US President Donald Trump assured that the United States would be willing to offer China a better trade deal if the latter decides to help out solve the problem in its neighbour and ally, North Korea. Trump had made this clear to Chinese President Xi Jinping during their discussions at his Mar-a-Lago estate last week.

Trump shared that he told his Chinese counterpart that solving the problem in North Korea would yield a good deal. “That's worth having deficits. And that's worth having not as good a trade deal as I would normally be able to make,” the POTUS told the Wall Street Journal on Wednesday.

Furthermore, he told Xi that his administration is willing to not label China a currency manipulator in a report, something that he pledge he would do during the 2016 presidential campaign. Earlier this week, Trump said he does not perceive Xi’s country as a currency manipulator.

In regard to the US’ own actions with North Korea's nuclear threat, the president said a naval strike group that is on its way to the area was meant to discourage Pyongyang from making further actions.  He told Xi through a phone call on Tuesday night to relay to Kim Jong Un, the leader of North Korea, that the US has nuclear submarines to go along with its aircraft carriers. The POTUS maintained that for the country to have nuclear weapons and power should not be allowed for it could lead to mass destruction.

Trump and Xi both approved a 100-day plan that seeks to bring down China's substantial trade surplus with the United States.  The POTUS also informed the Chinese leader that he had launched missile strikes on Syria as both leaders were having dessert.
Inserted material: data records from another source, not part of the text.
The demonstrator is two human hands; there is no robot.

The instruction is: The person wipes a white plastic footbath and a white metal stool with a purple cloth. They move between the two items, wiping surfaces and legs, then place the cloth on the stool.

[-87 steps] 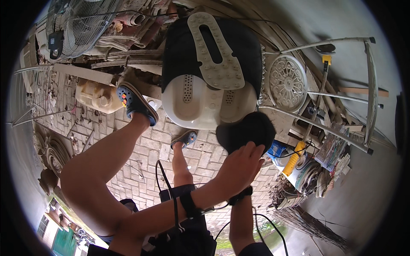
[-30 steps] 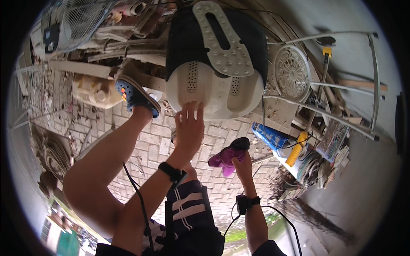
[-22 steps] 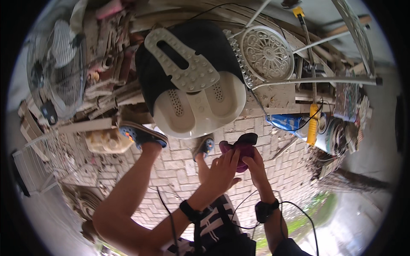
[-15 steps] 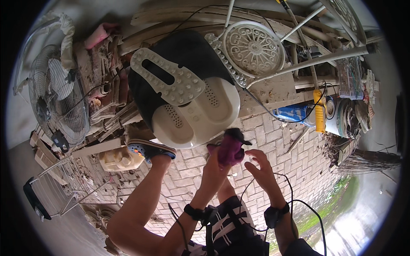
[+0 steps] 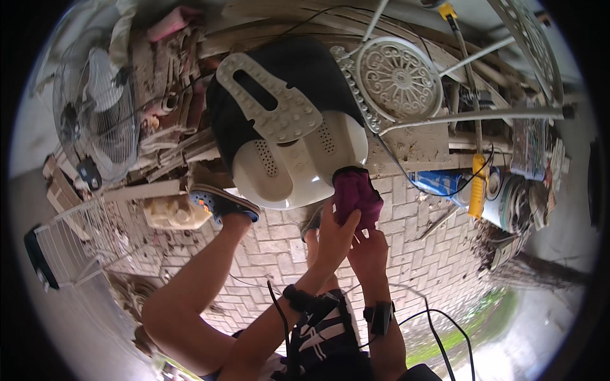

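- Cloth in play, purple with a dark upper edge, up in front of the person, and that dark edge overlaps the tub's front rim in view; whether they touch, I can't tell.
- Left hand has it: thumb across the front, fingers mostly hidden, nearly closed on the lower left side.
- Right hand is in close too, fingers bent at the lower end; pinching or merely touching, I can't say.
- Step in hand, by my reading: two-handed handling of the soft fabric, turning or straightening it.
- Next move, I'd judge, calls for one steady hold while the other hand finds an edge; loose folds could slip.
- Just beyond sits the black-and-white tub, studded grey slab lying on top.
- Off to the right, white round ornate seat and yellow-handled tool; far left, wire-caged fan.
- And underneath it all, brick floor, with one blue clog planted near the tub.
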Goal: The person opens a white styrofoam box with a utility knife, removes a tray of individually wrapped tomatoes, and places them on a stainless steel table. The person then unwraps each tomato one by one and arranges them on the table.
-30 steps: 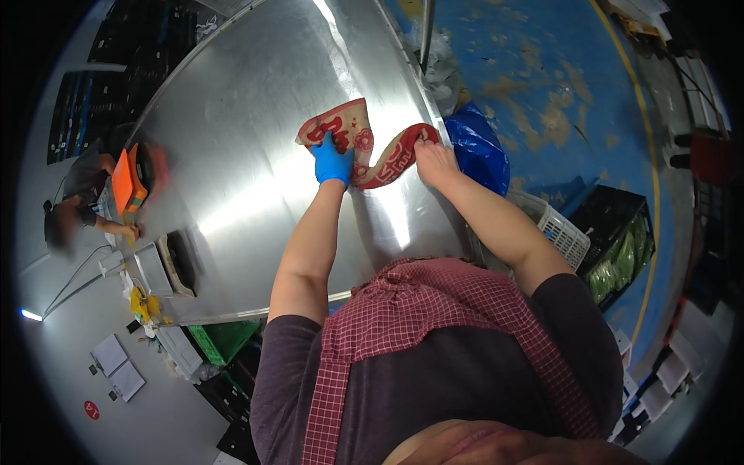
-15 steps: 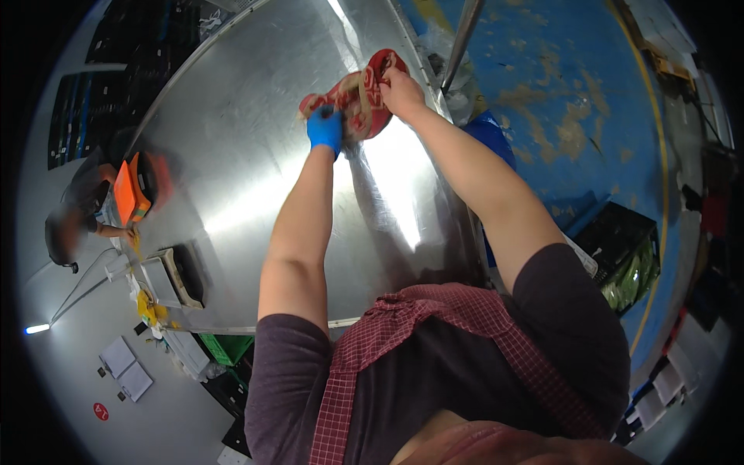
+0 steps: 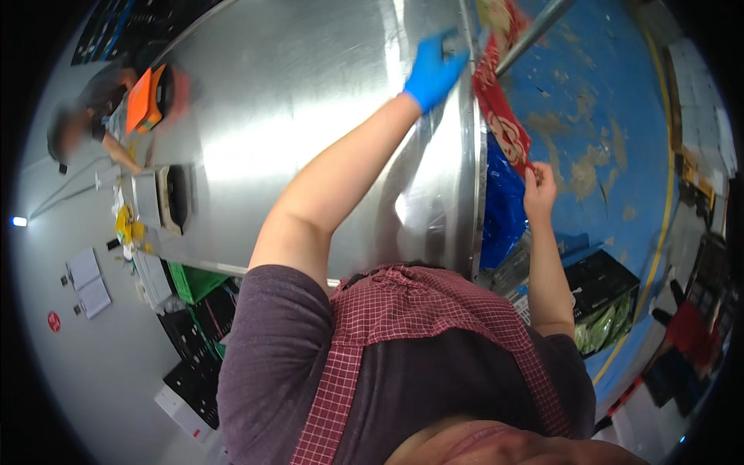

Washington-based China expert Bill Bishop said Beijing would not have welcomed the US president’s decision to break the news over dessert, which Trump claimed as the “the most beautiful piece of chocolate cake that you have ever seen.” Bishop stressed that the Chinese, in general, hate such types of surprises. “The Chinese would have preferred it hadn’t happened while they were in the US. Clearly it overshadowed the summit,” he added as noted by the Guardian.  If the United States will be involved with another conflict in the Middle East, Bishop said it is less likely that the country will be focused or have the capability to actually pressure China on certain issues.